Yes, Rebel Rebel is named after the David Bowie song. You might even hear a cover version of it played over the restaurant’s speakers. But looks-wise it’s a far cry from Bowie’s glam-rock aesthetic. It’s refined and modern: plenty of polished concrete, bare wooden tables, black tiles, black metal and black leather. Big windows take up two walls, making the bulbs hanging from the ceiling redundant until night falls. The crowning feature is a sloping wooden rafter-like installation that occupies the five-metre roof cavity, designed by Sam Rice, who worked on the striking Grand Stair at the nearby Ovolo hotel.

“The timber has all been repurposed from a recently demolished public-housing building, the Bega flats,” says executive chef and ower Sean McConnell – brother of Melbourne chef and restaurateur, Andrew McConnell. “They have a really colourful history, and it’s a very significant building – it was first post-war government housing in Australia and just missed out on a heritage listing. It’s pretty amazing, to use this wood from 75 years ago, and have it fold and sweep through the ceiling.”

McConnell’s brief to Melbourne design agency U-P for the eatery’s menus and brand identity was to avoid Bowie stereotypes. Instead, the studio focused on the proto-punk early ’70s era from which the song Rebel Rebel was born. It took inspiration from album sleeves and fliers from the era, incorporating the influences into everything from the bold graphics on the menu to the mid-century-style fonts and the images that decorate the walls of the (extremely yellow) bathroom. (The walls and floor are all sunflower-yellow, as is the wastepaper bin and the flowers that sit on the basin.)

Defining the food as “modern Australian with a vague European lean”, McConnell says the food at Rebel Rebel is just food he’d really like to eat. That includes oysters – “my favourite food in the world” – which are from Moonlight Flat in Batemans Bay (on the NSW south coast) and served natural or with pomelo and pink peppercorn.
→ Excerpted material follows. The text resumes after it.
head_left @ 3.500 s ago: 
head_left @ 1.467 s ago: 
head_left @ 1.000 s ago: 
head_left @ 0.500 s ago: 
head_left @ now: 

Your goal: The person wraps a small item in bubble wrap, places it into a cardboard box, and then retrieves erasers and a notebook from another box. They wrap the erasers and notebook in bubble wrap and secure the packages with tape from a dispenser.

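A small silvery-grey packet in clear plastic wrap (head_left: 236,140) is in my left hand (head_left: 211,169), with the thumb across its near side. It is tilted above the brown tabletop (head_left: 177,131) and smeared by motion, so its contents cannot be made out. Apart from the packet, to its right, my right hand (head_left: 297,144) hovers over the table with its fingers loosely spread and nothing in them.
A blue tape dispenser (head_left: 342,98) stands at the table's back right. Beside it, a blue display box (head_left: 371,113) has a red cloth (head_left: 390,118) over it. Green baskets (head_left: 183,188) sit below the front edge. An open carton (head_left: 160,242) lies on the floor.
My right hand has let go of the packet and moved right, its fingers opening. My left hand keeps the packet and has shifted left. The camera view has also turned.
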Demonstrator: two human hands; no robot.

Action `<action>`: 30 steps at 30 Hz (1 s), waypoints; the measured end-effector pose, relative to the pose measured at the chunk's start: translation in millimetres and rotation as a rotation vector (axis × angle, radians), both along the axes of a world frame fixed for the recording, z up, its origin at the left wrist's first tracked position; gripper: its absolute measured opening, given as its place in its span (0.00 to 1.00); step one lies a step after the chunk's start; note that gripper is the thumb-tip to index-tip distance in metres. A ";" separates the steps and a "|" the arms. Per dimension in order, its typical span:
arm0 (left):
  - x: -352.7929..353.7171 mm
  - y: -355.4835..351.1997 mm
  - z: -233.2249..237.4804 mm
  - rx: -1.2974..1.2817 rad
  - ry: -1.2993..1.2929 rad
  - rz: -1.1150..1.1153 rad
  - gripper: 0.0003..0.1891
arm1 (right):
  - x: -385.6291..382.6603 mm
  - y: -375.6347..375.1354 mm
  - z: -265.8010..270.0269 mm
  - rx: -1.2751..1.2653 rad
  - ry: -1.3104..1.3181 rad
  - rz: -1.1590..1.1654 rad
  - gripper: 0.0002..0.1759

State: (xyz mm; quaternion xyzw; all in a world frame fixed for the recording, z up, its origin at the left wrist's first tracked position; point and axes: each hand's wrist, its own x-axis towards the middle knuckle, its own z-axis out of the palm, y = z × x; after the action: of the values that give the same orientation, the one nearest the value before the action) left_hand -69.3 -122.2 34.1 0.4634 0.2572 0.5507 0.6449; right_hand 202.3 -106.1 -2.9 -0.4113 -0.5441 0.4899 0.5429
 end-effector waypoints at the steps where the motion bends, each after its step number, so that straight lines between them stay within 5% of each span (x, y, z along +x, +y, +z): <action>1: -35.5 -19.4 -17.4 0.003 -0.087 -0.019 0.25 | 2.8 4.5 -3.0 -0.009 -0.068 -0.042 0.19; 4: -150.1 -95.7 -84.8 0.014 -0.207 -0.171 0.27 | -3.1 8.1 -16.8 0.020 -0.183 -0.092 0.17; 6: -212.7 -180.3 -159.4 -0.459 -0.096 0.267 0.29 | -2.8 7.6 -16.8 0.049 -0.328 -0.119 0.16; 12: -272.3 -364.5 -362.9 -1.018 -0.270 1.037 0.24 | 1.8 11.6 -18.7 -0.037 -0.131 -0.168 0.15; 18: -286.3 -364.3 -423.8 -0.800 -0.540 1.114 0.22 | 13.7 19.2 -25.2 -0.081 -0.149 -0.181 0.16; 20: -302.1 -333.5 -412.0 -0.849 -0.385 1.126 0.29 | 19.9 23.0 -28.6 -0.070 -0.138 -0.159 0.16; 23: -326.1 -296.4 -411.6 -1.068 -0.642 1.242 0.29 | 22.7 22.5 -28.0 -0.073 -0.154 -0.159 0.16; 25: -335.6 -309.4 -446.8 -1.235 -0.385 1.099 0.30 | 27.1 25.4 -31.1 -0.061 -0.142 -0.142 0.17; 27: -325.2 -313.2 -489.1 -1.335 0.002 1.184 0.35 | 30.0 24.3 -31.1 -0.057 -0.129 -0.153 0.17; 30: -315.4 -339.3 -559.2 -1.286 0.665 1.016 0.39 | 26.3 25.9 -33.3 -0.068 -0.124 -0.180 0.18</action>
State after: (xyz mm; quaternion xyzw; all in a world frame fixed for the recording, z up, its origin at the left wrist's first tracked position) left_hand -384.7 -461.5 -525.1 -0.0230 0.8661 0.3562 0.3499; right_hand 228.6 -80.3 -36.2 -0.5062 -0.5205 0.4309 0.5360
The all-day menu is succinct, with McConnell’s typically produce-driven approach. For breakfast there are dishes such as buffalo milk ricotta and broad beans on toast; a harissa and feta omelette; and the very British black pudding with fried eggs, pickles and house-made HP sauce. Canberra coffee roaster Barrio Collective has blended Rebel Rebel its own seasonal blend of beans.

Along with oysters for lunch and dinner there’s a varied menu that’s light on meat, and heavy on vegetables.
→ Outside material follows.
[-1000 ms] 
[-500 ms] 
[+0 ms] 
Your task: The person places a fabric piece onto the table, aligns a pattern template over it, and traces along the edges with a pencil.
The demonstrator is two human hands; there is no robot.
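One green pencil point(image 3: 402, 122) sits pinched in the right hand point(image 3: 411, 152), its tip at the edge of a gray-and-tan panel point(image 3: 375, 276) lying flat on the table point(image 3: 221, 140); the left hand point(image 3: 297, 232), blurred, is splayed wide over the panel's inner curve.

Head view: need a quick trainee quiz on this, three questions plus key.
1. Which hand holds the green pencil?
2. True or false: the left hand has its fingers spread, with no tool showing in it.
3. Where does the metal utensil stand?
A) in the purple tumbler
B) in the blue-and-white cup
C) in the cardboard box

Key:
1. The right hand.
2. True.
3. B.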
“We wanted to have a fairly vegetable-driven menu,” says McConnell. “It’s the way people are eating at the moment, the way people should be eating at the moment.

When the cauliflower dish is delivered to Broadsheet’s table, the server suggests we smell it before we tuck in. It’s good advice: it’s buttery and nutty in the nostril and tastes just as wonderful in the mouth. Another good call is ordering the corn and manchego croqueta with prawn-head aioli. Fresh corn kernels spill out upon biting, held together only by the gooey manchego inside. It’s the grown-up version of the creamed corn and cheese jaffles you might have been served as a kid.

The sardine piadina is like an Italian taco. The thin Italian flatbread is topped with a chunk of sardine and layered with caramelised onion, pine nuts and currants. Bangalow pork neck combines classic pork accompaniments – apple and mustard – with confit fennel and cabbage.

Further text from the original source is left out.